Middletown farmers Chris and Jamie Derr, 26 and 28 years old respectively, will begin their dairy business in October.
He has been working on other people’s dairy farms his entire life, Chris Derr said, and he wants to continue the family tradition of dairy farmers.
“It’s a way of life I want my son to grow up in. There’s lots of benefits to growing up on a farm,” Chris Derr said. “It’s an expensive endeavor but we’re in a situation where we have family and resources to help.”
Starting a dairy farm without his family’s help would have been impossible, Chris Derr said.
Curtis Rhoderick graduated from Virginia Tech in 2010 with a degree in dairy science and a minor in agriculture and applied economics. He works full time as a self-employed cattle fitter, clipping dairy cows for shows or sale.
Rhoderick’s job takes him to three states and as far away as Texas and Wisconsin but he doesn’t intend to continue the work after three to five years.
“At some point, I want to own a dairy operation, depending on what opportunities are presented to me,” Rhoderick said. “I definitely wouldn’t leave the industry, maybe a dairy management position with a larger dairy operation.”
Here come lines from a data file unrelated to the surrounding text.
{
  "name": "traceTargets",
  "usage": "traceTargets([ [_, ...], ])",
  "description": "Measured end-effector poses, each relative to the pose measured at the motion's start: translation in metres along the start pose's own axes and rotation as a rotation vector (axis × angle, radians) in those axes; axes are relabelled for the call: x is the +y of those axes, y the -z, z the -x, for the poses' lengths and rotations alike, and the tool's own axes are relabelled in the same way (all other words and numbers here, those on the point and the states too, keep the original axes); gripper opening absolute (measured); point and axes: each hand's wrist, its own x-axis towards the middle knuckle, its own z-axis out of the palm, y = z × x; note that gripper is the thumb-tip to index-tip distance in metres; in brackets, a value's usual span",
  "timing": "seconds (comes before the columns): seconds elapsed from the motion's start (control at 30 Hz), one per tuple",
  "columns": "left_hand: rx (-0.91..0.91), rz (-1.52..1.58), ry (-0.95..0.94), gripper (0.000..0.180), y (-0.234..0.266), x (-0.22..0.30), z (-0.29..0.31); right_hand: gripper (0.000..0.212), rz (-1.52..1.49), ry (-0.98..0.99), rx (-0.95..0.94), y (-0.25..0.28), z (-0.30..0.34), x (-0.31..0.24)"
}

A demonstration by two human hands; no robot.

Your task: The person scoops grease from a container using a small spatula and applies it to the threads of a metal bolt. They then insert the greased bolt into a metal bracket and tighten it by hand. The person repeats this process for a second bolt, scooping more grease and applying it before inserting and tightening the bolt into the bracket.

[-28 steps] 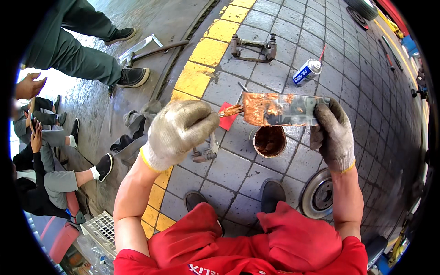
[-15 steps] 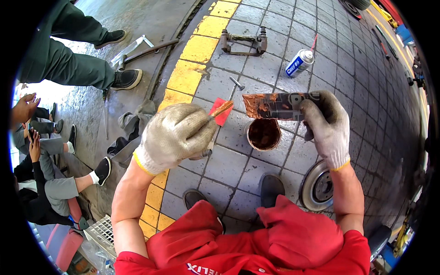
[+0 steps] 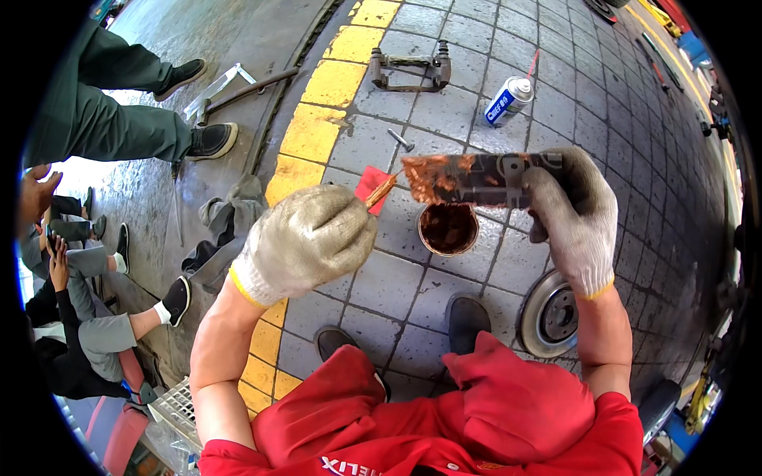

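Note:
My left hand, in a soiled white work glove, is closed round a thin stick whose tip is coated in copper-coloured paste. The gloved fingers hide its rear end. In my right hand, also gloved, a dark, flat brake pad is gripped by its right end. Copper paste is smeared over the pad's left end, close to the stick's tip; whether they touch I cannot tell. Just below the pad stands an open round can of dark reddish-brown paste. A red flat piece lies on the tiles behind the stick.
Ahead on the tiled floor are a brake caliper bracket, a bolt and a spray can with a red straw. A brake disc lies near my right forearm. Other people stand and sit at left, beyond a hammer.
The brake pad's pasted end has come nearer to the stick's tip. Both hands keep their hold, and the whole view has shifted slightly.

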Motion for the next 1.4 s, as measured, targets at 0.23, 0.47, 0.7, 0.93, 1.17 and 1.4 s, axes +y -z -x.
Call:
traceTargets([
  [0.23, 0.023, 0.018, -0.059, 0.041, -0.004, 0.003, -0.008, 0.017, 0.274, 0.343, -0.134, -0.005, 0.014, -0.008],
  [0.47, -0.003, 0.048, -0.048, 0.042, -0.006, 0.006, -0.011, 0.012, 0.462, 0.573, -0.006, -0.002, 0.003, 0.003],
  [0.7, 0.005, 0.051, -0.055, 0.037, -0.013, 0.009, -0.012, 0.02, 0.747, 0.721, -0.301, -0.004, 0.023, -0.019],
  [0.93, 0.001, 0.019, 0.005, 0.036, 0.001, 0.01, -0.017, 0.015, 0.693, 0.805, -0.062, -0.005, 0.002, 0.006],
  [1.17, -0.003, 0.009, -0.035, 0.037, -0.01, 0.009, -0.012, 0.017, 0.705, 0.793, -0.241, -0.004, 0.027, -0.02],
  [1.4, 0.002, 0.08, -0.049, 0.03, -0.013, 0.013, -0.008, 0.02, 0.854, 0.818, -0.364, -0.009, 0.02, -0.026],
])
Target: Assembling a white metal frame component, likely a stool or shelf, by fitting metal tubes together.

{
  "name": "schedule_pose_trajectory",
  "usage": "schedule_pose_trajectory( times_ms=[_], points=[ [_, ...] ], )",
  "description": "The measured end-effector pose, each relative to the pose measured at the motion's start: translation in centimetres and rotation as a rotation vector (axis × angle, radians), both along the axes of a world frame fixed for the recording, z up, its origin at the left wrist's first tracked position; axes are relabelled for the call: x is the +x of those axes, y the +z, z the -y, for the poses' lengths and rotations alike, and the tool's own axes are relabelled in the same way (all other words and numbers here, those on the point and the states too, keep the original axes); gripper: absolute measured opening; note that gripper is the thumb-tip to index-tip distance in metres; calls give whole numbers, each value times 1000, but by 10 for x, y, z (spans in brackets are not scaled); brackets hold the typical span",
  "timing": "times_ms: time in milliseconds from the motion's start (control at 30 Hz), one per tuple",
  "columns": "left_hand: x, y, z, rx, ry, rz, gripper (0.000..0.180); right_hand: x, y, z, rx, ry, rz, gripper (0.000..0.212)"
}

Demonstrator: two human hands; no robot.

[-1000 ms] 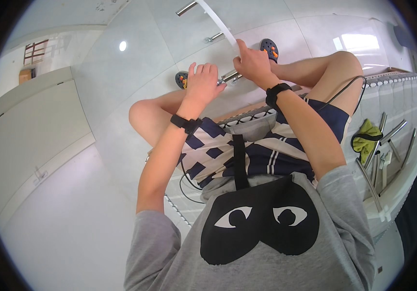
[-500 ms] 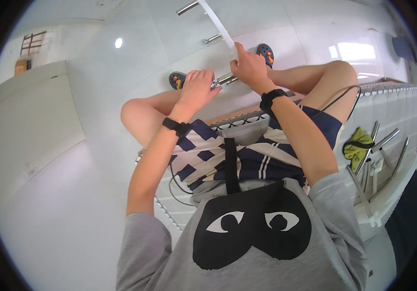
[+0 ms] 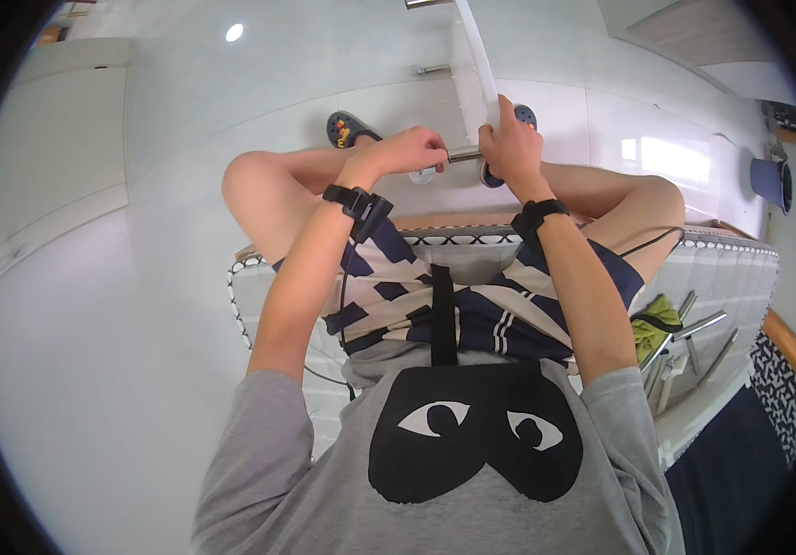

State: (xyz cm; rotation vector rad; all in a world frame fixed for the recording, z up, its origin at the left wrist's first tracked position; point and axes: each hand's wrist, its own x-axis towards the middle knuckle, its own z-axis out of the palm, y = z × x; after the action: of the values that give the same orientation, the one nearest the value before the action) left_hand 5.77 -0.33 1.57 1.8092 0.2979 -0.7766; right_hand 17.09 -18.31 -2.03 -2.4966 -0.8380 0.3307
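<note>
Upper centre, the right hand (image 3: 514, 146) grips a white panel (image 3: 478, 60); the left hand (image 3: 412, 151) curls at a metal tube's (image 3: 464, 155) end, hold unclear. They're likely adjusting it; next needs steady alignment

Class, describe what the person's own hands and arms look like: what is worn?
The left hand and right hand are ungloved. The left wristband and right wristband are black, the left carrying a boxy black device. The left sleeve and right sleeve are short, plain grey.
</note>
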Motion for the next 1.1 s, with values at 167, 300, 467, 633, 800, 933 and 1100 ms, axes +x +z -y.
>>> schedule_pose_trajectory(
  times_ms=[167, 300, 467, 633, 800, 933, 1100],
  points=[
    [-14, -29, 2, 104, 163, 253, 29, 4, 2, -6, -96, -27, -23, 55],
    [-10, -27, 4, 72, 202, 292, 27, 4, -8, -3, -125, -62, 3, 56],
    [-11, -18, -5, 68, 141, 168, 21, 1, -3, -8, -141, -2, 2, 60],
    [-8, -25, -10, -22, 98, 133, 23, 1, 5, -8, -160, 14, 36, 61],
    [-4, -39, -5, -124, 1, 51, 29, 2, 3, -4, -120, -50, 25, 59],
    [-15, -48, 8, 35, 183, 264, 29, 4, 2, -3, -132, -68, 22, 58],
    [-20, -36, 17, 161, 224, 369, 27, 6, -1, 0, -113, -56, 9, 58]
  ],
)
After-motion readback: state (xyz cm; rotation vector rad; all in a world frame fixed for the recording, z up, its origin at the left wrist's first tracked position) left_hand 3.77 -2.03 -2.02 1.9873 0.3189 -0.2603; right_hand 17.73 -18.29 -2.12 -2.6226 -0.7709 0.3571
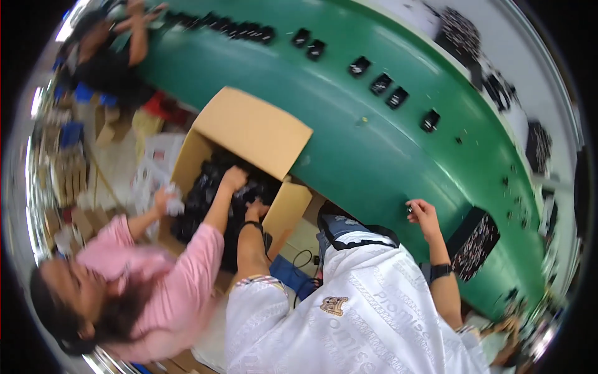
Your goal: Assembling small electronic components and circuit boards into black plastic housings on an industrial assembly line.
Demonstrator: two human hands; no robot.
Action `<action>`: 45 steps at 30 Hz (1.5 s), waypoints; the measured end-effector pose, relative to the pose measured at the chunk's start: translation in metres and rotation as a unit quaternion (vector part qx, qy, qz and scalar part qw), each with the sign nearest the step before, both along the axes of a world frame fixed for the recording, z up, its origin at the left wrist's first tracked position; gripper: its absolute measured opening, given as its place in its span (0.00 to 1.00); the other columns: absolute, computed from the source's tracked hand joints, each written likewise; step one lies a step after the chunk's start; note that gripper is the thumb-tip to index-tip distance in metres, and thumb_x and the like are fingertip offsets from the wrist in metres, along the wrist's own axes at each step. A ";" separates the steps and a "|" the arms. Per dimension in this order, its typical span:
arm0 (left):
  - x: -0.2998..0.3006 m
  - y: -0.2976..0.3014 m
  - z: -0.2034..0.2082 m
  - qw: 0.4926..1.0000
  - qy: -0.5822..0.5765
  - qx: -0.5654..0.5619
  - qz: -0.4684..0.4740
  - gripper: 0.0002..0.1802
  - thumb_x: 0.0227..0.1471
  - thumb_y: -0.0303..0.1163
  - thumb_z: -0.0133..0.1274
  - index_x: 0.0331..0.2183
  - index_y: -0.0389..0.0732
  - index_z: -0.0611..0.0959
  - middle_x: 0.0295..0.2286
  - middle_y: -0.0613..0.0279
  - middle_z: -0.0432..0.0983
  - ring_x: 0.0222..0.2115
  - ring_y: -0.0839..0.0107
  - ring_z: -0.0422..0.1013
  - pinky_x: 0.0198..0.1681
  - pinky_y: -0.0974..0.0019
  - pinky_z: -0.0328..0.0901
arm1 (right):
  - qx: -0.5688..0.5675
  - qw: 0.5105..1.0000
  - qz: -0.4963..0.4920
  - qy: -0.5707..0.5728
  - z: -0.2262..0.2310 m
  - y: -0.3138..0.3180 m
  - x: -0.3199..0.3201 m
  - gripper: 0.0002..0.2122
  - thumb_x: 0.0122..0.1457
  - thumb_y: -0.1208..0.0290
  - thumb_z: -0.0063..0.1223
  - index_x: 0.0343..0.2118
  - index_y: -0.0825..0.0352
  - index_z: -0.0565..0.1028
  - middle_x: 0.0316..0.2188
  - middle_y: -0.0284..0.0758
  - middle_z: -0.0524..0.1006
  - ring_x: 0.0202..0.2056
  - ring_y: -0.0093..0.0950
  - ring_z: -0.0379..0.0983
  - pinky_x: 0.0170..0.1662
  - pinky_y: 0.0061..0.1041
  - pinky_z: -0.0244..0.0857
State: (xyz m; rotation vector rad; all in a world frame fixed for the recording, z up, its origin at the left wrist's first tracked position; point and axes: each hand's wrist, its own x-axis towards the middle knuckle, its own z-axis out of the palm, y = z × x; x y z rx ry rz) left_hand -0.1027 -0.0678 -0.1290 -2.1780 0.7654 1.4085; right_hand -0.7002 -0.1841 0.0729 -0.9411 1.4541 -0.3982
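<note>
My left hand, with a black band at the wrist, reaches down into an open cardboard box filled with black packets. Its fingers are buried among the packets, so its grip is hidden. My right hand, with a black watch on the wrist, is at the near edge of the green conveyor belt. It pinches a small dark part in its fingertips.
A co-worker in a pink top has one hand in the same box and holds something white in the other hand. Small black parts lie spaced along the belt. Another person works at the belt's far left. A tray of dark parts sits by my right arm.
</note>
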 end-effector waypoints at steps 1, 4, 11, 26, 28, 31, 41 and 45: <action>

Even though there’s interest in milking cows among young people, the career comes with challenges, Rhoderick said.
Farmers should accentuate the positive
Frederick County’s dairy farmers are known nationally for producing top quality embryos and semen that are marketed to Japan and other international markets, and farmers aiming for these markets don’t have to milk 2,000 cows to make a profit, Suzan Thompson said.
“I’ve been attending the World Dairy Expo in (Wisconsin) for the last several years and surprisingly, the dairy farmers across the country have a different view of our county,” Suzan Thompson said. “When we tell them where we’re from they all know exactly where we’re from and can name off any number of farms with high quality cattle.”
Local farmers often discuss the negative aspect of the dairy industry, Suzan Thompson said.
“Most farmers will give you a dismal view (of the industry) because I sort of think they want to discourage young people or fear competition,” Suzan Thompson said. “Or, they feel it’s bad luck to say things are good.
“Have you ever heard a farmer talk about the times milk prices have gone up? I know several farmers who started back up when this happened. They also talk the same way about the weather — it’s always too hot, too cold, too wet or too dry,” Thompson said.
The public can help maintain the industry by checking the label of every dairy product and boycotting everything that lists milk protein concentrate as an ingredient, Thompson said.
“This is a dried protein from China that is imported and added to make more money for large corporations, with cheese and yogurt being the most commonly adulterated products,” Thompson said.
Thompson said she has been on a soapbox about milk protein concentrate for years.